Given material
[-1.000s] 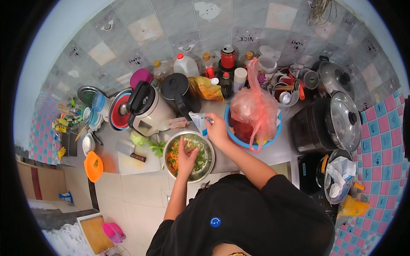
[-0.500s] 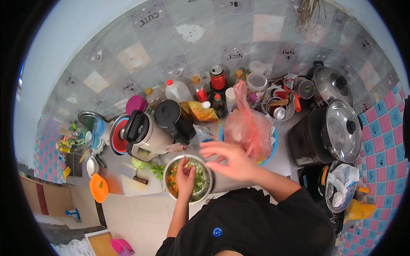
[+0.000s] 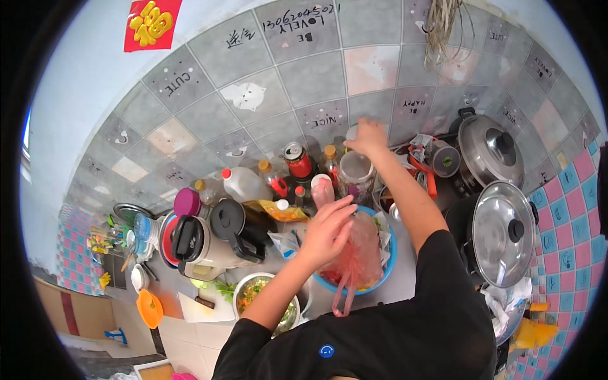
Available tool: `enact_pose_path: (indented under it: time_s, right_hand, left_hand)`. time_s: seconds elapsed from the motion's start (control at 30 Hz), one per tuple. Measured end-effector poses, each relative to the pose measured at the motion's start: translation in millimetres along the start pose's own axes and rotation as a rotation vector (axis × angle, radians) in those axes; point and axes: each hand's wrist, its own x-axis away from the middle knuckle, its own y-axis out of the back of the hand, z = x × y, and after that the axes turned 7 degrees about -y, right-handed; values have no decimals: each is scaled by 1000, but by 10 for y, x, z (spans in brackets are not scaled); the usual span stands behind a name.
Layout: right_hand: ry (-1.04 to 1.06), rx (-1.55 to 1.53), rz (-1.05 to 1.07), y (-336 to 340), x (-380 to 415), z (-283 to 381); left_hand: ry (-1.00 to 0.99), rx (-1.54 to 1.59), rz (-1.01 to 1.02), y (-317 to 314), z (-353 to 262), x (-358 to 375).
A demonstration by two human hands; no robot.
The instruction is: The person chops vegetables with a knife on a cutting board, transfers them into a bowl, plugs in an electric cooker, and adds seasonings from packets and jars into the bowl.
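Observation:
My right hand (image 3: 369,136) is stretched to the back of the counter, its fingers curled over a white-lidded jar (image 3: 352,132) against the tiled wall. A clear jar (image 3: 356,170) stands just in front of it. My left hand (image 3: 328,233) is open, fingers extended over a pink plastic bag (image 3: 362,244). The bag sits in a blue basin (image 3: 391,253), and its tied handles hang toward me. Below my left forearm, a metal bowl (image 3: 239,294) holds chopped green and orange vegetables, partly hidden by the arm.
Left of the bowl lies a cutting board (image 3: 215,311) with a knife (image 3: 204,303). A dark-lidded kettle (image 3: 237,228) and a cream appliance (image 3: 209,244) stand behind. Bottles and a red can (image 3: 297,159) line the wall. Lidded pots (image 3: 503,231) fill the right side.
My right hand has moved from above the basin to the jar at the back wall. My left hand has left the bowl and moved right, over the bag. The view has shifted upward.

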Motion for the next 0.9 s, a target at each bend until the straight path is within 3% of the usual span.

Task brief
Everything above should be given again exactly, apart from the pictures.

Answer to this exercise
[-1.000s] 
[-0.500s] 
[+0.000s] 
Available tool: `enact_pose_path: (indented under it: time_s, right_hand, left_hand)`. time_s: seconds elapsed from the motion's start (control at 30 Hz), one per tuple. Measured end-effector poses, each relative to the pose measured at the motion's start: translation in millimetres along the start pose's own axes and rotation as a rotation vector (axis × angle, radians) in those axes; point and axes: each hand's wrist, its own x-axis away from the middle knuckle, its own y-axis out of the back of the hand, z = x × y, and after that the axes turned 7 degrees about -y, right-handed; values have no decimals: each is scaled by 1000, but by 10 for y, x, z (spans in brackets are not scaled); the usual span stands behind a name.
Layout: right_hand: ry (-1.04 to 1.06), rx (-1.55 to 1.53), rz (-1.05 to 1.07), y (-336 to 340), x (-380 to 415), z (-283 to 381); left_hand: ry (-1.00 to 0.99), rx (-1.54 to 1.59), rz (-1.01 to 1.02), y (-317 to 314), z (-353 to 262), x (-358 to 375).
A demonstration by two human hands; no robot.
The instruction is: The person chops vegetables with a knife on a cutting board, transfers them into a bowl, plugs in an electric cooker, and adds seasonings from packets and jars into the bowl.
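Observation:
My right hand (image 3: 369,136) is stretched to the back of the counter, its fingers curled over a white-lidded jar (image 3: 352,132) against the tiled wall. A clear jar (image 3: 356,170) stands just in front of it. My left hand (image 3: 328,233) is open, fingers extended over a pink plastic bag (image 3: 362,244). The bag sits in a blue basin (image 3: 391,253), and its tied handles hang toward me. Below my left forearm, a metal bowl (image 3: 239,294) holds chopped green and orange vegetables, partly hidden by the arm.
Left of the bowl lies a cutting board (image 3: 215,311) with a knife (image 3: 204,303). A dark-lidded kettle (image 3: 237,228) and a cream appliance (image 3: 209,244) stand behind. Bottles and a red can (image 3: 297,159) line the wall. Lidded pots (image 3: 503,231) fill the right side.
My right hand has moved from above the basin to the jar at the back wall. My left hand has left the bowl and moved right, over the bag. The view has shifted upward.
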
Motion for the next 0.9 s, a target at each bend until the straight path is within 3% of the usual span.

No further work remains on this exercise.